Apple is sending some browsing history of iOS 13 Safari users to Tencent Holdings Limited, a Chinese multinational conglomerate. The data shared is tied to the Safari Safe Browsing technology. Revelations of the relationship have drawn criticism from security and privacy experts.
Apple’s Safari Browser on iOS has a “Fraudulent Website Warning” feature set as a default that has used Google Safe Browsing technology as a back-end.
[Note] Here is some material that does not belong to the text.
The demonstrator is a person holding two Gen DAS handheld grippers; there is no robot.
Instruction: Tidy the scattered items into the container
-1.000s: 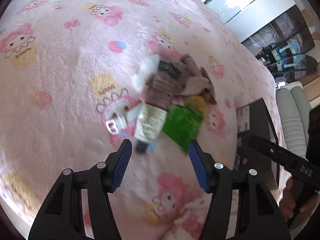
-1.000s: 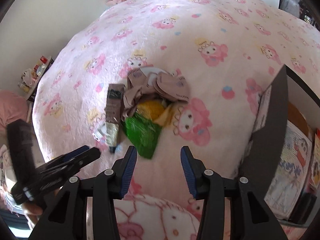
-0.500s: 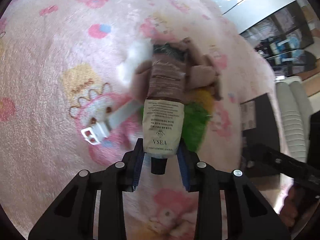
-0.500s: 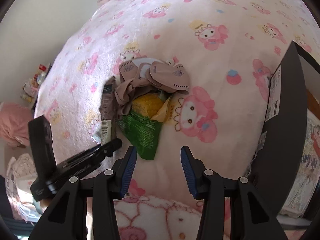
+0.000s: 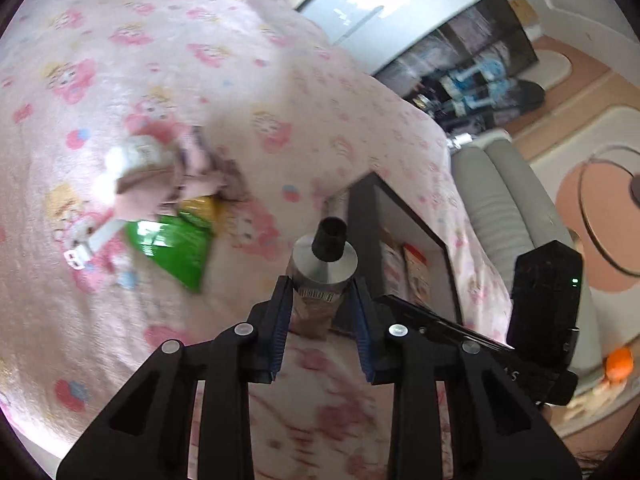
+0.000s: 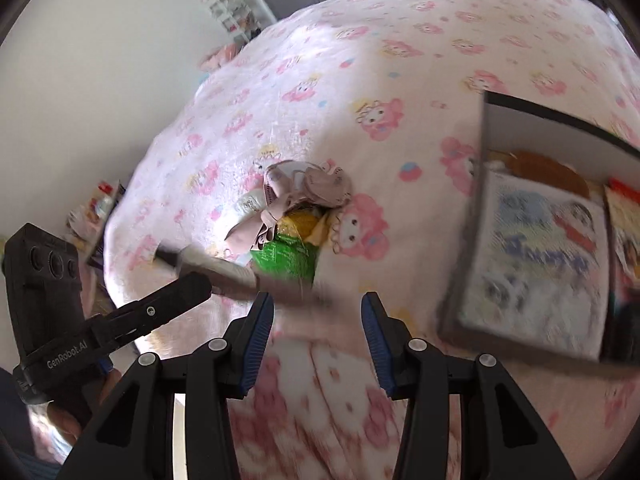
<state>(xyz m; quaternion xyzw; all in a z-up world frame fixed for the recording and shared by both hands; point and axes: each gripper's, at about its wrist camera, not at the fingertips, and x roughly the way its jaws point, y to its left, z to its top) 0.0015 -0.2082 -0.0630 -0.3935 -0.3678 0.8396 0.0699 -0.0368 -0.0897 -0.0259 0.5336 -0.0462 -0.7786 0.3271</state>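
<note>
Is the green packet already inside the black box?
No, the green packet lies on the pink blanket next to the pile of cloth, apart from the black box.

Pink cartoon-print blanket [image 5: 248, 92], grey sofa [image 5: 516, 216], dark glass-fronted cabinet [image 5: 476, 76] behind.

The blanket [image 6: 420, 52] lies bare on the far side of the pile [image 6: 296, 216] and between pile and box [image 6: 560, 120], a clear lane. The box's dark wall [image 5: 362, 208] stands up across the approach from the pile side; its mouth is open above, but books [image 6: 532, 256] cover most of its floor. The left gripper [image 5: 320, 308], its jaws closing on a tube [image 5: 320, 280], sits just before that wall. The right gripper [image 6: 318, 320] hangs open, nothing between its jaws, over bare blanket.
</note>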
But Safari users noticed recently information provided by Apple about this feature on iOS that acknowledges the company sends “information calculated from a website address” not only to Google Safe Browsing, but also to “safe browsing” technology from Tencent.
Moreover, Apple—”as is standard for this sort of news”—has divulged very little about the privacy implications of shifting Safe Browsing to use Tencent’s servers, which is troubling at best, and could be a privacy disaster, at worst, said Matthew Green, a cryptographer and professor at Johns Hopkins University, an analysis posted on Sunday.
“The changes probably affect only Chinese-localized users … although it’s difficult to know for certain,” he wrote. “However, it’s notable that Apple’s warning appears on U.S.-registered iPhones.”
There are a slew of problems with this scenario, not the least of which is that Tencent has close ties to the Chinese government, observed Tom Parker from Reclaim the Net in a blog post.